Promoting undergraduate research in Philosophy

Kent Eric Johnson

1970 – 2017


After my son, Kent Johnson, died, it was important to me that he be remembered in a way that he would have appreciated.  Setting up or contributing to an educational fund was the obvious choice.  However, more than just a general fund, I wanted to honor Kent’s love of learning and exploring challenging issues, that is, his love and dedication to research.  He was always curious.  His inquisitiveness lead him to look for answers to questions that puzzled him.   As an undergraduate at St. Olaf College, he was encouraged to look for answers through researching the questions.  Therefore, I have chosen to donate financially to the Philosophy Department at St. Olaf to enable other students to go beyond a desire for knowledge to delving into ideas to produce knowledge, to go beyond thinking or believing in something to having the knowledge and evidence to explain those beliefs.   Following are memories that I have of my son as a student in philosophy at St. Olaf who not only made research his profession, but used research to enrich his every-day life..

Kent’s experience at St. Olaf occurred when the college still had the Paracollege, which was a perfect situation for him.  He was a self-starter and an independent learner.  The faculty recognized his insatiable desire to learn, provided guidance, and encouraged him to pursue the research necessary for him to either answer the questions he posed to them or to lead him to other questions in pursuit of an answer.  

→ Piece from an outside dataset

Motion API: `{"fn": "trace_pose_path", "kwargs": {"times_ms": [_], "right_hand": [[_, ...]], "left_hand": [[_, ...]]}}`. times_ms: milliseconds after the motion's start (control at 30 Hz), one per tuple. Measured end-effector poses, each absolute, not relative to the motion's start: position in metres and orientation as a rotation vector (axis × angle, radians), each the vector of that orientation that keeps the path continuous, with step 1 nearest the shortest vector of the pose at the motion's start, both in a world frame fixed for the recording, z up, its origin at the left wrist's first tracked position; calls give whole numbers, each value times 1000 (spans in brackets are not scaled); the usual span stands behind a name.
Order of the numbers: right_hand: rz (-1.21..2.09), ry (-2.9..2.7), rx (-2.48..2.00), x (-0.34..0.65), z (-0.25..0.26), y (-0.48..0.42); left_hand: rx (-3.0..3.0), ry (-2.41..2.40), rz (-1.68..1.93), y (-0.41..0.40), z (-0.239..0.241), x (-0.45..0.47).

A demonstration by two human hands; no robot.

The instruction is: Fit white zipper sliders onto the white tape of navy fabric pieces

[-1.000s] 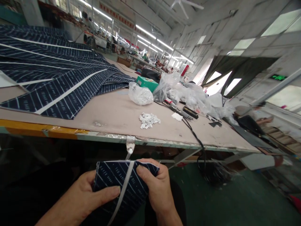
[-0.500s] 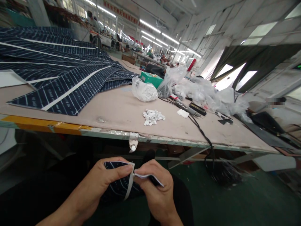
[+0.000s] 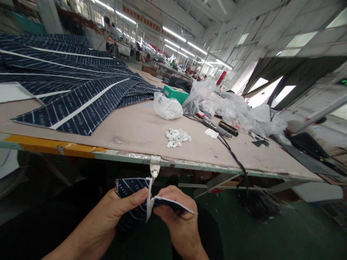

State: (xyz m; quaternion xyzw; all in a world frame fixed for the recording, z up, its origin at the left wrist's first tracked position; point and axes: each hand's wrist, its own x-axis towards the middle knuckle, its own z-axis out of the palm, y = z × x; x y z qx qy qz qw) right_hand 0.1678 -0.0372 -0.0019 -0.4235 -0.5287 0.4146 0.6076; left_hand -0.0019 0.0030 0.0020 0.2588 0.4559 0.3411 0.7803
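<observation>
My left hand (image 3: 112,211) is closed on a dark navy fabric piece (image 3: 132,186) with white stripes and lettering, its thumb pressed on top near the edge. A narrow white strip (image 3: 149,204) runs down that edge, between my two hands. Closed around a folded part of navy striped fabric with a pale edge, my right hand (image 3: 180,220) pinches it just to the right of the strip. Both hands are in front of the table edge, above my lap. The curled fingers hide much of the fabric, and the lower part of it sinks into shadow.
Large navy striped fabric panels (image 3: 81,104) cover the table's left side. On the table (image 3: 135,133) lie a heap of small white pieces (image 3: 177,138), a green box (image 3: 176,94), plastic bags (image 3: 168,106) and a grey corded tool (image 3: 214,124). A white tab (image 3: 155,168) hangs from the front edge.
The fabric in my left hand has tilted up, showing more of its lettering. My right hand has turned, and its folded part now lies flatter and reaches further right. Both hands keep their hold.
</observation>
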Motion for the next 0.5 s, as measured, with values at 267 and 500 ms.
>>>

One of the more important influences on his interest in research was spending a semester studying in England. Kent’s letters reflected his thoughts regarding the program of study and research he determined and the conferences he had with professors, as he had no prescribed classes.  He also made use of the time off from his studies to travel.   Because of research he had done concerning ancient Greek, he located a monastery in Greece where a monk, an expert in that old language, lived.  Kent spent several days in conversation with the monk, ultimately leaving with more knowledge about the subject and more information that would require diligent research.

Because of the experiences at St. Olaf and because of the interest that his professors took in him, he decided to attend graduate school.  Corliss Swain, a professor Kent mentioned many times, spent time and effort contacting people who she felt would keep him stimulated and challenged in terms of his interest in philosophy.  On August 14, 1994, he left to attend the University of Florida to study philosophy.  He valued his professors’ expertise, becoming more confident in his ability to question various philosophers’ thoughts that he had previously accepted.  From there, he attended Rutgers University to further pursue studies and research in philosophy.

Following is a summary of Kent’s education and accomplishments.  Before reading that, however, know that he wasn’t just a serious scholar 24/7.  He was funny.  He loved playing jokes on others.  He had a dry sense of humor.  He was a great water-skier.  He worked out religiously at local gyms.  He researched his Prius for a year before he bought it.  And, a great pleasure, he would write in bed using a hospital tray.  

Kent Johnson graduated from St. Olaf in 1994 with a B.A. in philosophy and ancient languages and went on to earn an M.A in philosophy from the University of Florida in 1996 and a Ph.D. in philosophy from Rutgers University in 2001.  From 2001-2017 he taught, engaged in research and wrote while in the Logic and Philosophy of Science Department at the University of California-Irvine.  His publications appeared in Nous, Mind and Language, Philosophical Psychology, Language Sciences and Philosophy of Science.   The articles highlighted his research and expertise in statistical methodology, modeling, and probabilistic inference, as well as his interests in philosophy of language, philosophy of psychology, and cognitive science.